Blog: Republican-led US House would still support Brexit solution for North, congressman says – The Irish Times

A Republican-led House of Representatives will not change continuing US congressional opposition to a trade deal with the UK if the Northern Ireland Brexit dispute is not resolved, a Republican politician has said.

In the wake of the American midterm elections, Republicans look set to retake the lower chamber of the US Congress with a narrow margin.

Congressman Brian Fitzpatrick, a Republican from Pennsylvania, told a Dublin conference that Ireland should not be worried about a change in policy towards finding a resolution to the impasse over the post-Brexit deal for Northern Ireland.

“Fear not: American policy will not be changing dramatically,” Mr Fitzpatrick told a UCD Clinton Institute conference when asked whether the Republicans taking control of the House would make the party keen to push for a UK-US trade deal over a resolution to the Brexit row.

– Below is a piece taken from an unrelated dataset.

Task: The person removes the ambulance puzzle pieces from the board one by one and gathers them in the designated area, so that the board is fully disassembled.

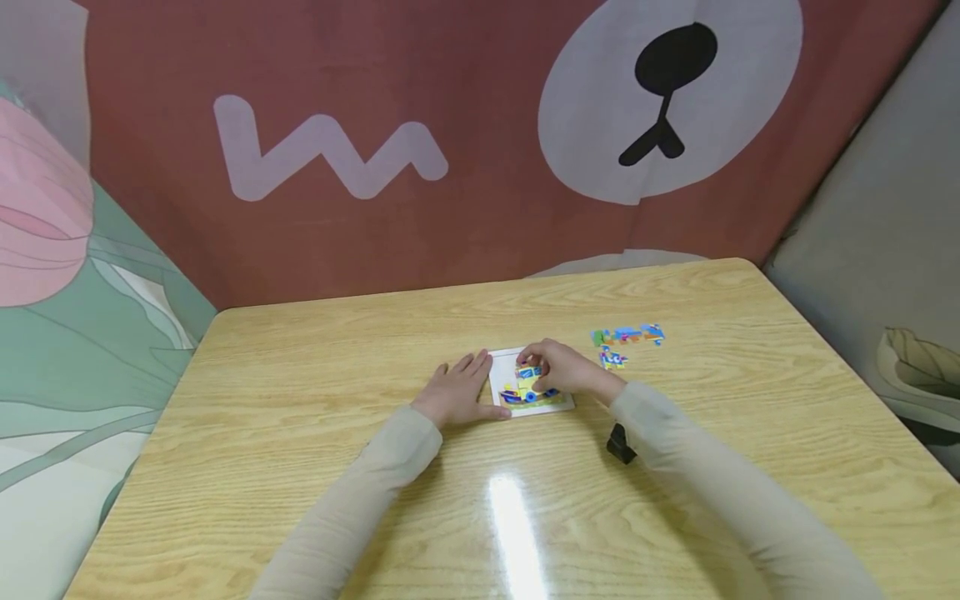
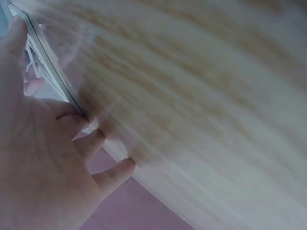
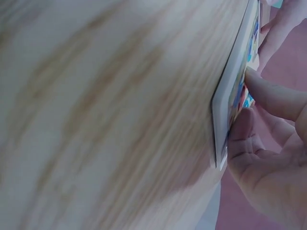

“We are going to continue to provide unified, bipartisan support for Ireland and be pragmatic about how to go about resolving these issues. They are very complicated; they have been going on for many years; it has been dragging on.”

‘Negotiated agreement’

The Republican was speaking alongside Democratic congressman Bill Keating of Massachusetts via video-link at a conference about transatlantic relations called “Bridging the Atlantic: Ireland and the US” held at the Royal Irish Academy in Dublin.

Dr Amanda Sloat, a National Security Council adviser to Joe Biden, told the conference the US president had been “very clear and consistent” in all conversations with three British prime ministers during his time in office of his “sustained support for the Good Friday [Belfast] Agreement.”

She said the Biden administration “have been heartened” to see the EU and UK restart talks in recent weeks.

“Our hope is that the two sides are able to reach a negotiated agreement,” she said.

Northern Ireland’s unionists have refused to join the powersharing government in Belfast over the Northern Ireland protocol, the UK-EU Brexit deal that keeps Northern Ireland aligned with some EU trade rules to avoid a hard border with the Republic.

Mr Fitzpatrick, a ranking member of the House’s European subcommittee on foreign affairs, said that “regardless of the make-up of the next congress”, Republicans and Democrats “see eye-to-eye” and shared “a strong bipartisan position” on the North.

‘Moderate voices’

There have been concerns that Republicans taking control of the House of Representatives would see Democratic congressman Richard Neal, a strong supporter of Northern Ireland, lose his influential chairmanship of the House of Representatives ways and means committee, which signs off on US trade deals with other countries.

Mr Neal and House speaker Nancy Pelosi, who will lose that role in a Republican majority, have consistently said there would be no trade deal between the US and the UK if the post-Brexit rules affected the Belfast Agreement, the North’s peace deal.

Mr Fitzpatrick said the narrow Republican majority in the House would give “moderate voices – the centrist block” a big input in the running of Congress.

Speaking after returning as part of a congressional delegation’s visit to Ireland and the UK, Mr Keating said he told the UK government that the US wanted the protocol issue resolved out of US “self-interest” before agreeing a UK-US trade deal.

The Democrat said the US would not agree a bilateral trade deal with UK and exclude the EU, a far larger trading partner for the country.

“The protocol issue has to be resolved before we can make any trade agreements and so I made it clear: when we raise that issue, it’s not a threat; it’s our own economic self-interest,” said Mr Keating.